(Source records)
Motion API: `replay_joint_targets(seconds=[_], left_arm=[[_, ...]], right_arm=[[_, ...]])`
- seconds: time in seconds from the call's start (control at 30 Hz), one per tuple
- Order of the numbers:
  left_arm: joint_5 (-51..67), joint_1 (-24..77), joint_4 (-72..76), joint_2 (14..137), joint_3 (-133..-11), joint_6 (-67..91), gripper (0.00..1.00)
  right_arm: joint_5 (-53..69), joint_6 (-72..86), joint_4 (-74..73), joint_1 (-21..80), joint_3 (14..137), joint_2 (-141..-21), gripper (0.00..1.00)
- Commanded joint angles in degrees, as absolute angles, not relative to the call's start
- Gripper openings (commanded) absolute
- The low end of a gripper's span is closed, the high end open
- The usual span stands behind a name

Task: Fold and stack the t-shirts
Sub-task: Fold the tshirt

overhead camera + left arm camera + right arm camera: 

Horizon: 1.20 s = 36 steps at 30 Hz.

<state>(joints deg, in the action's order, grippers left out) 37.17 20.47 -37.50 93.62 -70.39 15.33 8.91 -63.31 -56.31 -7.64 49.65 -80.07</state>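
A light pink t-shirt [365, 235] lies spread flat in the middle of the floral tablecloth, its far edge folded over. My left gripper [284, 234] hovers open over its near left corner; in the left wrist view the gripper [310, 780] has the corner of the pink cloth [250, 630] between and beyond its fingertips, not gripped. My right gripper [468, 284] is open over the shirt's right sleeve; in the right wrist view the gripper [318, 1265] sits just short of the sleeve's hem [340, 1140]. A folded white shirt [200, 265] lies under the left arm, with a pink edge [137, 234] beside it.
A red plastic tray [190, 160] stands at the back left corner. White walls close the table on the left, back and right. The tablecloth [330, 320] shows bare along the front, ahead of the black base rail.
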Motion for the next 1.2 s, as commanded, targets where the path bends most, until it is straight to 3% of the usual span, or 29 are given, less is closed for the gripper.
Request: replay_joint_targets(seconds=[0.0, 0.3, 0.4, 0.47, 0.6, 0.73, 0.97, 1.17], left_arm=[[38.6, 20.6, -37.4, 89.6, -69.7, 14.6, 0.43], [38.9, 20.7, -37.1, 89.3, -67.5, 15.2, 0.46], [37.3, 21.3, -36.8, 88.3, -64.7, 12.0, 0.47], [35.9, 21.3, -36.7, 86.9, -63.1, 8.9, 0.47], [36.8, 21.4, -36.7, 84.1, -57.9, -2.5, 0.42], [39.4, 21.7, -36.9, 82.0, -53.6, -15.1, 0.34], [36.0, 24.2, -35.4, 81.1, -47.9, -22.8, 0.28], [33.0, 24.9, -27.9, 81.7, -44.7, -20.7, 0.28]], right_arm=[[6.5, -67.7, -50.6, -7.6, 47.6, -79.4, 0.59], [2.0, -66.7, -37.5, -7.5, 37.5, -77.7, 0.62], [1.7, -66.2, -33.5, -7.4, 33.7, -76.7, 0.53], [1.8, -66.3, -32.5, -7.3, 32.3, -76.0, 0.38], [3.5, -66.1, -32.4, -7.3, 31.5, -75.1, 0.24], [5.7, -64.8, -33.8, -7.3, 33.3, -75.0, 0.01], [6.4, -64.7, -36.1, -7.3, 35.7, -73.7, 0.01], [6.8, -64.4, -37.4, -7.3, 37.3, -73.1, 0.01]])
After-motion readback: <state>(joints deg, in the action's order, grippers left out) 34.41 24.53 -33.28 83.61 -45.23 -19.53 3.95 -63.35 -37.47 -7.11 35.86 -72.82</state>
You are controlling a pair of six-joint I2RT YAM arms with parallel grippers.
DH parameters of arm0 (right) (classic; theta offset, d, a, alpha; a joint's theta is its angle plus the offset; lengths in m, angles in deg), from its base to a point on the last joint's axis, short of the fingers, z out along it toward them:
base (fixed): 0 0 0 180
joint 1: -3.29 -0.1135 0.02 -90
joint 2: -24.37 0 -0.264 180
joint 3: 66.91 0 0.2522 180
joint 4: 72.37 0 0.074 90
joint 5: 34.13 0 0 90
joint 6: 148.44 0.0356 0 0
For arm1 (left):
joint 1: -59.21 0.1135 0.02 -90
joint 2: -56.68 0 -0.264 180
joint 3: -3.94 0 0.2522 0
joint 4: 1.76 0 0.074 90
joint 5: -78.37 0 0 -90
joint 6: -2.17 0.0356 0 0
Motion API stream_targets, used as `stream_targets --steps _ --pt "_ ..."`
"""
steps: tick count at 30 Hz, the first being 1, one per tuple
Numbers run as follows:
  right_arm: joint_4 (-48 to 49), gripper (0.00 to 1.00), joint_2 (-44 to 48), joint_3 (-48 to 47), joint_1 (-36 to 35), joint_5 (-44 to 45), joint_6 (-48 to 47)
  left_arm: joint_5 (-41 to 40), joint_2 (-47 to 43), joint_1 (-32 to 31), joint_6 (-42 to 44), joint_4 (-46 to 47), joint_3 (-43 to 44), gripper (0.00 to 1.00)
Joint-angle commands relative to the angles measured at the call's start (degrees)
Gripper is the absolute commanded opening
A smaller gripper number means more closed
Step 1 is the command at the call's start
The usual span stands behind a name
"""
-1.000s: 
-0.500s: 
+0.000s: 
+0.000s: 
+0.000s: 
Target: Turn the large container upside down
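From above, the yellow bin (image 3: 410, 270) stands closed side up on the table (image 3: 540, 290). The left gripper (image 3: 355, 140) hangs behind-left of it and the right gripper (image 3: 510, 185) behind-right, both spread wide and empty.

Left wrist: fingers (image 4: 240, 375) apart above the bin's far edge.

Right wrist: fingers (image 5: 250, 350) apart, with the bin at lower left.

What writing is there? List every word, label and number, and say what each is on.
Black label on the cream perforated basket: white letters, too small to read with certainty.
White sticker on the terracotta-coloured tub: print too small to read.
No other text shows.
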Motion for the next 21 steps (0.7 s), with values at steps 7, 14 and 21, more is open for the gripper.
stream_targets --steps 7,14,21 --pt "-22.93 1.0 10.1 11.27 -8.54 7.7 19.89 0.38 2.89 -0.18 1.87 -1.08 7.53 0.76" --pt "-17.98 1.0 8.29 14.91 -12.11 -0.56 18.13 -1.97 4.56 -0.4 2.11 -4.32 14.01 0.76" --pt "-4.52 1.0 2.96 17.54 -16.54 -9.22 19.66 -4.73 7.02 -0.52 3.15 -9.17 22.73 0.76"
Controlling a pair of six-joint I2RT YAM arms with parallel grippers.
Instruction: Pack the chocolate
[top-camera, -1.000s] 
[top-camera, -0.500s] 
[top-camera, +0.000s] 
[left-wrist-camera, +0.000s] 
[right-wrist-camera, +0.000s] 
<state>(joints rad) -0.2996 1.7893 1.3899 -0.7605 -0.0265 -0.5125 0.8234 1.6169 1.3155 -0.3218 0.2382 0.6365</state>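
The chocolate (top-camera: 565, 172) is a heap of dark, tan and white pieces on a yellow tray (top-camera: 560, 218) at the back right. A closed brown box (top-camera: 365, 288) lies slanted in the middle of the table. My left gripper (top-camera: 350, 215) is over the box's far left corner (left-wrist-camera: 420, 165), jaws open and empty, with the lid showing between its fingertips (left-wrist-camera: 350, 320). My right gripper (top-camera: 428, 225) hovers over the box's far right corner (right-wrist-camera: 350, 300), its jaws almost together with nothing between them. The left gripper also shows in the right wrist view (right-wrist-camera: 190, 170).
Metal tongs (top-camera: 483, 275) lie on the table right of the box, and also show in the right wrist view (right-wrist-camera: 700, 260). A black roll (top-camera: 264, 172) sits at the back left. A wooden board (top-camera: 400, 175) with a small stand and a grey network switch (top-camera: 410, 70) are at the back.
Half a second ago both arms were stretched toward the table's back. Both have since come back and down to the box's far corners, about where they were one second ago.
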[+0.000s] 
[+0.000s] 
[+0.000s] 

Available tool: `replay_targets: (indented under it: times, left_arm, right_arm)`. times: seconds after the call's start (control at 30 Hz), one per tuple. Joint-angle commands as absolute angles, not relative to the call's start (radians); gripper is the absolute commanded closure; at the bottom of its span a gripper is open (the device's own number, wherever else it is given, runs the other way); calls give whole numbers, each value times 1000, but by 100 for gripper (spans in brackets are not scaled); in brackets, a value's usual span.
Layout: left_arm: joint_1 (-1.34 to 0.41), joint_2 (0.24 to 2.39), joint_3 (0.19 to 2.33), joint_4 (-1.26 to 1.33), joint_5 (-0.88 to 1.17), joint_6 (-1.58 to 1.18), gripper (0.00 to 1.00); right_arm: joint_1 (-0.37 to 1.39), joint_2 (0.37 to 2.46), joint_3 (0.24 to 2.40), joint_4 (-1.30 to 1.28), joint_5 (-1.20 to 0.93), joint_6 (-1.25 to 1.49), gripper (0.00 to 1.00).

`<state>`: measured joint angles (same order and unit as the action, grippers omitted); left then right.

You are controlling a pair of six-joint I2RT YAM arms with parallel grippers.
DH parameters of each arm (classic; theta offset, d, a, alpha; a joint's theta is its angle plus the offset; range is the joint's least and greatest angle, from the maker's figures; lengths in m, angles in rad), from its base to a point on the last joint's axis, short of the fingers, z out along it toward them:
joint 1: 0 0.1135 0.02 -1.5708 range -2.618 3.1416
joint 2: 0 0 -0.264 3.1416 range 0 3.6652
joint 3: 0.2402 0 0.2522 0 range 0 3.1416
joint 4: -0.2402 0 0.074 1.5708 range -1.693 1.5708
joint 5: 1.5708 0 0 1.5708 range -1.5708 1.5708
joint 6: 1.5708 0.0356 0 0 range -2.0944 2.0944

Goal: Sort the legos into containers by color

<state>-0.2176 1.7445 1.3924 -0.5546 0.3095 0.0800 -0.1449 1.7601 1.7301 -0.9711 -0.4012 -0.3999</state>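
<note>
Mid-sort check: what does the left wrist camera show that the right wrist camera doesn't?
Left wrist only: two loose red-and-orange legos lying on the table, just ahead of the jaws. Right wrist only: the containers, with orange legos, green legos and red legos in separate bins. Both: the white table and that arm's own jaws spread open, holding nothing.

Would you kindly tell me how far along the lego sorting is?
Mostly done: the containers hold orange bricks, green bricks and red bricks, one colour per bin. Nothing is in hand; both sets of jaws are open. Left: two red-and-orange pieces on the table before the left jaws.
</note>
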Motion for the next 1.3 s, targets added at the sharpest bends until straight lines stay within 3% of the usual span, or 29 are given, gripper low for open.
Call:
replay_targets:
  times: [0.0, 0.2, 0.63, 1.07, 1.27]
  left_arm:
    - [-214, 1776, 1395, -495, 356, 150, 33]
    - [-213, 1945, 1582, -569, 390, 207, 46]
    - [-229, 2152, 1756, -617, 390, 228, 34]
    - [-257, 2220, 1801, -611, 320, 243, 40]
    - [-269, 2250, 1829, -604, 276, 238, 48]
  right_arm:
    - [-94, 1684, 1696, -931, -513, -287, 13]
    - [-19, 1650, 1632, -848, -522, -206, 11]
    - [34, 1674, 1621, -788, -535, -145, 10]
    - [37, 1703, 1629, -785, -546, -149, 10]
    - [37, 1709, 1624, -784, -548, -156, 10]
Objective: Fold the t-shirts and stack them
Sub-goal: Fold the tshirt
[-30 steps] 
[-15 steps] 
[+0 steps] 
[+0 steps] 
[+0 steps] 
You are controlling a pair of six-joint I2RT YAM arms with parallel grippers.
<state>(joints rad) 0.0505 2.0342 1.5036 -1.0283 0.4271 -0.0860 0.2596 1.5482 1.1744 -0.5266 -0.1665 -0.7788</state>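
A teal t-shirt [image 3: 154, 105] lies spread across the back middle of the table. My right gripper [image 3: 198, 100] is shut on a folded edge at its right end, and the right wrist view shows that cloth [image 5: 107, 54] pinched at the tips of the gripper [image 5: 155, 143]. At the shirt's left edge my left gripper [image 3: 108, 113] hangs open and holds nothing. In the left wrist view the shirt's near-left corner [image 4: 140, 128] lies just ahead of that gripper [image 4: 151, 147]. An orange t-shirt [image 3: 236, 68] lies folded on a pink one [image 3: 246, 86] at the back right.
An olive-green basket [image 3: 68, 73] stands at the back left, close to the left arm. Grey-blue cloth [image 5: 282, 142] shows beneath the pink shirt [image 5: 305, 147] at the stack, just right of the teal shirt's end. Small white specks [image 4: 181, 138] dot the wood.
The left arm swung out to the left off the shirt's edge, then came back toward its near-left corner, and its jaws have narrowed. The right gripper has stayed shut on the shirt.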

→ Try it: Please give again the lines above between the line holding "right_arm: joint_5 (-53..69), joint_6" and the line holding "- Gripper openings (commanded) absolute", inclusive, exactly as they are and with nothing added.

→ Answer for this exercise:
  right_arm: joint_5 (-53..69), joint_6 (-72..86), joint_4 (-74..73), joint_1 (-21..80), joint_3 (14..137), joint_2 (-141..-21), gripper (0.00..1.00)
- Commanded joint angles in degrees, as absolute angles, not relative to the call's start
- Gripper openings (commanded) absolute

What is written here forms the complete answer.